My window to the world

The Geekzone outage post-mortem

By Mauricio Freitas, in , posted: 16-May-2008 19:46

Some of you may have noticed a (brief) Geekzone outage (and therefore affecting this blog as well), on Thursday 15th May.

"Brief" is just a way of saying it. The event happened from 9:15am through 3pm, at which time the site was up and running again.

What happened on that day? At 9:15am I removed one piece of software from the server and rebooted it. I didn't see the server up in under ninety seconds as usual, so I called ICONZ's help desk, which confirmed the server wouldn't boot, thanks to an error while loading the operating system.

The operating system was not happy with a change in drivers, and wouldn't boot without the original DVD for a recovery session.

And just this week I had contacted the ICONZ team asking if they had a library on site that could hold my recovery discs.
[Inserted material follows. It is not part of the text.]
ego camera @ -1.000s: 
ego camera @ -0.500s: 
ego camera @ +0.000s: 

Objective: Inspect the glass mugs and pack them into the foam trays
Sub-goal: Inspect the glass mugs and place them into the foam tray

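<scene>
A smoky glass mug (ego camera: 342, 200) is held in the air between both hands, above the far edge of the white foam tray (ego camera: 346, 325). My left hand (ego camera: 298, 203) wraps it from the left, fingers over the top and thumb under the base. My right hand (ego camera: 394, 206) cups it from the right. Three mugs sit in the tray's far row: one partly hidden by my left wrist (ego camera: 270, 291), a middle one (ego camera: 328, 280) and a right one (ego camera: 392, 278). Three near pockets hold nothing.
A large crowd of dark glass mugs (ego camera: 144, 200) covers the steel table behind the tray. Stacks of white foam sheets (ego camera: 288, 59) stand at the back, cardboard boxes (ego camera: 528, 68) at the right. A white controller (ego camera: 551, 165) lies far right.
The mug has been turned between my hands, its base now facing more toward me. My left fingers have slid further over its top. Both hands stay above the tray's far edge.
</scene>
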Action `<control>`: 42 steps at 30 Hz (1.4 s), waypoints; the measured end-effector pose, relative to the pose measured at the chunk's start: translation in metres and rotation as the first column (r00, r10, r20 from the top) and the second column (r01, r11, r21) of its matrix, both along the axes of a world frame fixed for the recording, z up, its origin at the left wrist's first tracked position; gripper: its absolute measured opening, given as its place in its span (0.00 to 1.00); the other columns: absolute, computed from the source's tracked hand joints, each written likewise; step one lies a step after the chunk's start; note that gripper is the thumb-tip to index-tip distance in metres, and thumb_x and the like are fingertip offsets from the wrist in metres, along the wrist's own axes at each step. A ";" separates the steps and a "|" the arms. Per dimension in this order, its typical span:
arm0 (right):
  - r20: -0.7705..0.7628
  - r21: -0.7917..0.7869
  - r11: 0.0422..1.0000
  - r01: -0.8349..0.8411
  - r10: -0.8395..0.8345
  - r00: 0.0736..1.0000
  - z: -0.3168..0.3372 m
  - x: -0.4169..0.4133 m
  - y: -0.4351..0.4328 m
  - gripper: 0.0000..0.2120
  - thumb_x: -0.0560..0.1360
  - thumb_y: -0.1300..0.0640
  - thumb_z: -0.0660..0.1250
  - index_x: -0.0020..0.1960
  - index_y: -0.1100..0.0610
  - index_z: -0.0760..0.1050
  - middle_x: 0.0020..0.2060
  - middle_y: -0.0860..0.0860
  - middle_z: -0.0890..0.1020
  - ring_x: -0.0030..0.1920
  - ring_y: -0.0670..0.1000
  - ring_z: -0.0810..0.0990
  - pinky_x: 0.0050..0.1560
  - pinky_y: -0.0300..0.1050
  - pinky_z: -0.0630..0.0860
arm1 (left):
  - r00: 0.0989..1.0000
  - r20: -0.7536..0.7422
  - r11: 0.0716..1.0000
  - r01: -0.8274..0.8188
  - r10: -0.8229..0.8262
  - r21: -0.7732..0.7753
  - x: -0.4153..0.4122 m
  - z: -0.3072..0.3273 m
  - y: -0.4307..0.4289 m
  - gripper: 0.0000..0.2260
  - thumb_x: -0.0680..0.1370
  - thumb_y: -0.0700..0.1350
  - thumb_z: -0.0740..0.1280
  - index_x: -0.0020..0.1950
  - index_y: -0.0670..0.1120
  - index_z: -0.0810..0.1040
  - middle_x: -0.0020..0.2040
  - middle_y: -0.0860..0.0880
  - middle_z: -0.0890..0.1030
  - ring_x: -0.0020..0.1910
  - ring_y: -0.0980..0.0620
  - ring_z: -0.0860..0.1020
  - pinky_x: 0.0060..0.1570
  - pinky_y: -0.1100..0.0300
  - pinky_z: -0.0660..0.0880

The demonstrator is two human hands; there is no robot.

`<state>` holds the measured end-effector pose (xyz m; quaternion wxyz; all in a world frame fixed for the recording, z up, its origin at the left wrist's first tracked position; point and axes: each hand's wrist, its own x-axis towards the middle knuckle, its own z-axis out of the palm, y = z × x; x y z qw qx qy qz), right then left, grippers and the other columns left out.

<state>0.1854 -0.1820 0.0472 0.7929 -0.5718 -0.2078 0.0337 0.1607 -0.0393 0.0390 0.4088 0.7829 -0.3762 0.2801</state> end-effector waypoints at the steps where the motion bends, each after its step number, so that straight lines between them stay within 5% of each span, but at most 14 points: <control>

But before I could send these up disaster happened.

While on the phone with the help desk I went to the Air NZ site and booked a seat on the 11am flight to Auckland - a 45 minutes flight, plus a 30 minutes taxi ride to the data center.

Because this server was originally installed from CD and all the OS since the original install were installed from disc files, we didn't have a DVD drive on this machine. I asked the ICONZ help desk to arrange for a DVD drive replacement to be installed and also asked them to commision a virtual server on their ICONZ virtual co-location platform, just in case things got worse. They arranged this while I was flying up to Auckland.

By 12:30pm I was on site and after evaluating my alternatives I decided to reinstall the OS instead of using the Symantec Backup Exec System Recovery image recovery. The reason for that is because the software that caused the problem would still be in that image, so it wouldn't be any good for me. Also, this server was running Windows Server 2008 Enterprise RTM as an update to Windows Server 2008 Enterprise RC 0, which was installed on Windows Server 2003 R2, which was installed on top of Windows Server 2003.

So a fresh install would make things easier - and cleaner.

Lucky the probem showed up during a restart, so the SQL database was perfectly safe, since the drives were still visible. Using the recovery console I copied the SQL database files to an external USB drive and loaded it on my test  machine to make sure it was all perfect.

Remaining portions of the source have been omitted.